#### What to work on
Set out exactly, line by line, the stretch of data below that begins at the line containing "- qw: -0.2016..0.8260" and ends at the line containing "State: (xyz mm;", with both ends kept.

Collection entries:
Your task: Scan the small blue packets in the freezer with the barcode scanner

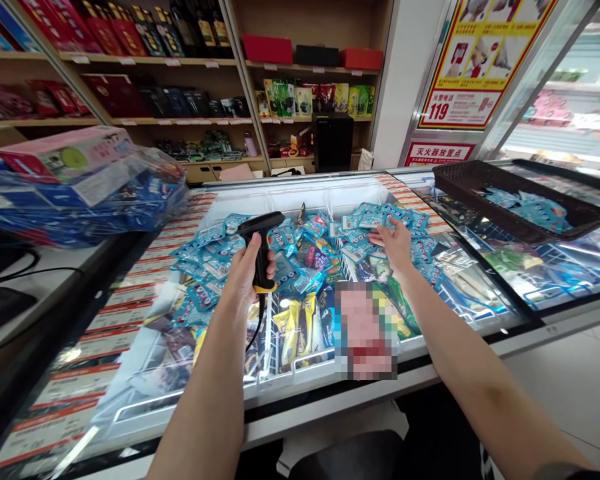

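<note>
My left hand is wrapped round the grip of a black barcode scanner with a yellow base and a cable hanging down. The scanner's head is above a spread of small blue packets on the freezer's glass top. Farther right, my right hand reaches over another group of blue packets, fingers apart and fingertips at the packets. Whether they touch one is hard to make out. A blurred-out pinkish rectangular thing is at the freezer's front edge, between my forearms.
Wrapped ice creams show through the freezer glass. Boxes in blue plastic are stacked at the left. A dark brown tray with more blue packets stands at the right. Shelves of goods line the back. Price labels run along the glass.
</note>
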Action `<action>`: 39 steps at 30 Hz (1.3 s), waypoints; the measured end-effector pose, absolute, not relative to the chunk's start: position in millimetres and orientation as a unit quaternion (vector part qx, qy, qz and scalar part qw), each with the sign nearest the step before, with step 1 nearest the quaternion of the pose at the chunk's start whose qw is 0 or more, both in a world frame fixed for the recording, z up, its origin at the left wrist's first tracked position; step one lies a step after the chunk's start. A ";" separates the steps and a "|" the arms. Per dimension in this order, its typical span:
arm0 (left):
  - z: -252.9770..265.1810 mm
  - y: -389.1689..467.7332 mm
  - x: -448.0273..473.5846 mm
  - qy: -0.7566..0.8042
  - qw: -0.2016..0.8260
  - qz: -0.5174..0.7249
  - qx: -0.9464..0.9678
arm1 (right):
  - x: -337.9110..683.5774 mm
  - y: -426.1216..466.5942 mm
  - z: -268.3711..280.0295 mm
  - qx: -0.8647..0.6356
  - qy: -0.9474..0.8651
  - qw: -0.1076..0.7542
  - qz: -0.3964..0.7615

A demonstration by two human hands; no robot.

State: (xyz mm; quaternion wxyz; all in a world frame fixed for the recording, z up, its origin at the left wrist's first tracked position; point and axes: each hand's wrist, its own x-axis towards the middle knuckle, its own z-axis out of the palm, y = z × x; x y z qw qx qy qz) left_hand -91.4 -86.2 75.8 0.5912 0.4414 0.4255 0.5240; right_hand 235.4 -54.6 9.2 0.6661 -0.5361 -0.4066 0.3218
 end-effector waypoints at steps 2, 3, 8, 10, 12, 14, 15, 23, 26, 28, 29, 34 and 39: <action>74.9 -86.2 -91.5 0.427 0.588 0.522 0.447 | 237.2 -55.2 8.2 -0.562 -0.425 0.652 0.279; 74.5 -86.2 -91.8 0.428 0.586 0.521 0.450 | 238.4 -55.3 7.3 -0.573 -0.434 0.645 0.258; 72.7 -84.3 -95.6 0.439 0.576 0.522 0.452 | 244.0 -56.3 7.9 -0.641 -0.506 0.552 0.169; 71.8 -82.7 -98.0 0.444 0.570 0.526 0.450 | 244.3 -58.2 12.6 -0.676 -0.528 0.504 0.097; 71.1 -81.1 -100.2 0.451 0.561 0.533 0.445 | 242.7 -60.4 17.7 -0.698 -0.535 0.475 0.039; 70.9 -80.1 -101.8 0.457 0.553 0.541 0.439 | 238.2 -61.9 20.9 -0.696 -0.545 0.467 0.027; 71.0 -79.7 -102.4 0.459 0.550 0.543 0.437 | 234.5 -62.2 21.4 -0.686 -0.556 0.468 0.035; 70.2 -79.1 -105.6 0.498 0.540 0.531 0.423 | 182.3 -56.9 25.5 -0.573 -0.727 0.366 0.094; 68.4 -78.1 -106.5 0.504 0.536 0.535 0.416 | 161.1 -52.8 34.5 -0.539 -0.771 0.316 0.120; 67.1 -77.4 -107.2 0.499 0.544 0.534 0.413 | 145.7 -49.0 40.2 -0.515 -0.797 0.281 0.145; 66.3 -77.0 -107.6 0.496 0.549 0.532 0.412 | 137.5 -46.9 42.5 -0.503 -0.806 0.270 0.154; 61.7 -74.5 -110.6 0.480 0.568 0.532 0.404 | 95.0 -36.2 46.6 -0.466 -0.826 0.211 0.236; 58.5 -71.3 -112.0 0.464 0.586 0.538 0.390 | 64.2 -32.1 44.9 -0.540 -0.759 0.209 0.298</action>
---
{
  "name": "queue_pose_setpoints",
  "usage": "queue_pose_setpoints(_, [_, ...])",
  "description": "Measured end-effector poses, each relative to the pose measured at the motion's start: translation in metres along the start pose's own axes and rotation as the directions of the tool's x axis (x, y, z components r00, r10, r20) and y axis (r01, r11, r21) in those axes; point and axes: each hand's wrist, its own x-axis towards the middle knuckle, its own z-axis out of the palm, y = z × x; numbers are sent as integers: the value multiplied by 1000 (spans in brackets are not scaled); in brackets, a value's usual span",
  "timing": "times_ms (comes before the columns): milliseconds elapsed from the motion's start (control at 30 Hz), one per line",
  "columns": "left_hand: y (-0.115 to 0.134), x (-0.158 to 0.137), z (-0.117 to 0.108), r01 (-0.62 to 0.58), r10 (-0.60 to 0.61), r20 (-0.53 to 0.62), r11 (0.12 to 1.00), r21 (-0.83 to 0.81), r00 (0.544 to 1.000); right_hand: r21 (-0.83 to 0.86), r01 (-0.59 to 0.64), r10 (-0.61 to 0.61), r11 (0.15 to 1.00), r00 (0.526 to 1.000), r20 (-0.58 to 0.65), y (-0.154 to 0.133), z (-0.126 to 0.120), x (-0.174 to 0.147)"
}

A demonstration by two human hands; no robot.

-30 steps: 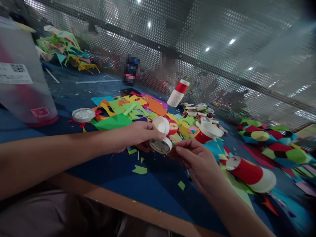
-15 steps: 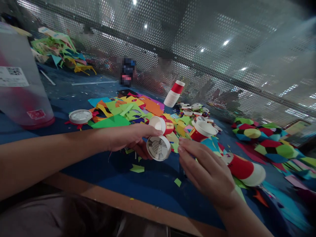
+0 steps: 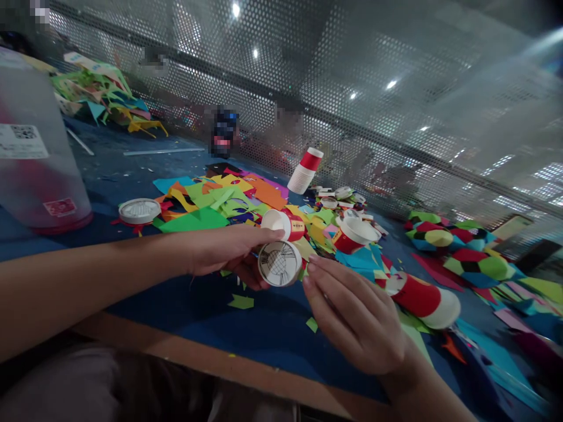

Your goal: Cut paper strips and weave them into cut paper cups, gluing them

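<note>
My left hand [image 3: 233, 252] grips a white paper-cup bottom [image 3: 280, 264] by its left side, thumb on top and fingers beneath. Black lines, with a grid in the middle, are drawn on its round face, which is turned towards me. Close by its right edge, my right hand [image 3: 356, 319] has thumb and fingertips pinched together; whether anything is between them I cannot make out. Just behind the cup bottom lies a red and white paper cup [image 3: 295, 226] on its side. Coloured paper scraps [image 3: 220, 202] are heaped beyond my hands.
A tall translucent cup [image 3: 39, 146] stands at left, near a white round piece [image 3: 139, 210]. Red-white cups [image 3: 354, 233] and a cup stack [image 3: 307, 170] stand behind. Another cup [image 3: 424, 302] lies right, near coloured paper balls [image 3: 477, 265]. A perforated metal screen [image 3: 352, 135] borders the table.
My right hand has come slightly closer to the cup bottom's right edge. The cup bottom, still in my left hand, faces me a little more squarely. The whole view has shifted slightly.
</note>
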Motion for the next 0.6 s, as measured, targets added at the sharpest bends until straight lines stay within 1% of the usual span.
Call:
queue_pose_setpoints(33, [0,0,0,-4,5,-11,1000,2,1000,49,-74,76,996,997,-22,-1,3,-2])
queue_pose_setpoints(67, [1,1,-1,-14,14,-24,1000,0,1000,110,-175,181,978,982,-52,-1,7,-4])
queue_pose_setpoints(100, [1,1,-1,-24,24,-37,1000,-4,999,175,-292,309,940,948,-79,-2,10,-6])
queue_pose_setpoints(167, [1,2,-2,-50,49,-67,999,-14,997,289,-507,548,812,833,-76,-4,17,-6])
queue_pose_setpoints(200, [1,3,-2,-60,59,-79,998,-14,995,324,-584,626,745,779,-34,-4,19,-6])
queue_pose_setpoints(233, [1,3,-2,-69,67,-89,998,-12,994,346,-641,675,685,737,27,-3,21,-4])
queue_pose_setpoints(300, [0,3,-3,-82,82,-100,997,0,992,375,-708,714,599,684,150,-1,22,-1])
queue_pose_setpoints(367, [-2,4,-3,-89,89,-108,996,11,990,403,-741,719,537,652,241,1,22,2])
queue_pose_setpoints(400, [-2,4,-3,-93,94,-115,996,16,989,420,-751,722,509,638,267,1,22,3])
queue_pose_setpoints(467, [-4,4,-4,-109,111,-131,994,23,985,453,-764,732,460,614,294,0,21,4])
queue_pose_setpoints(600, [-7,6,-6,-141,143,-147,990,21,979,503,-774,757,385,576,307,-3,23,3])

#### Task result
  - qw: -0.2016..0.8260
  - qz: -0.5174..0.7249
  - qx: -0.9464..0.9678
arm1 (right):
  - x: -337.9110..683.5774 mm
  - y: -426.1216..466.5942 mm
  - z: -268.3711..280.0295 mm
  - qx: -0.8647..0.6356
  - qy: -0.9474..0.8651
  - qw: -0.1076..0.7542
  - qz: -0.3964..0.7615

A demonstration by two human hands; no robot.

State: (xyz mm; quaternion wxyz; all in a world frame fixed for the recording, z up, its origin at the left wrist's first tracked position; point and axes: each hand's wrist, its own x-axis towards the middle knuckle, its own z-axis out of the palm, y = z × x; x y z qw qx qy qz) left_hand -91.4 -86.2 75.8 0.5912 0.4414 0.4255 0.5240; right_hand 235.4 -54.6 9.2 0.6661 -0.5361 -0.4066 0.3218

This answer requires no further additions.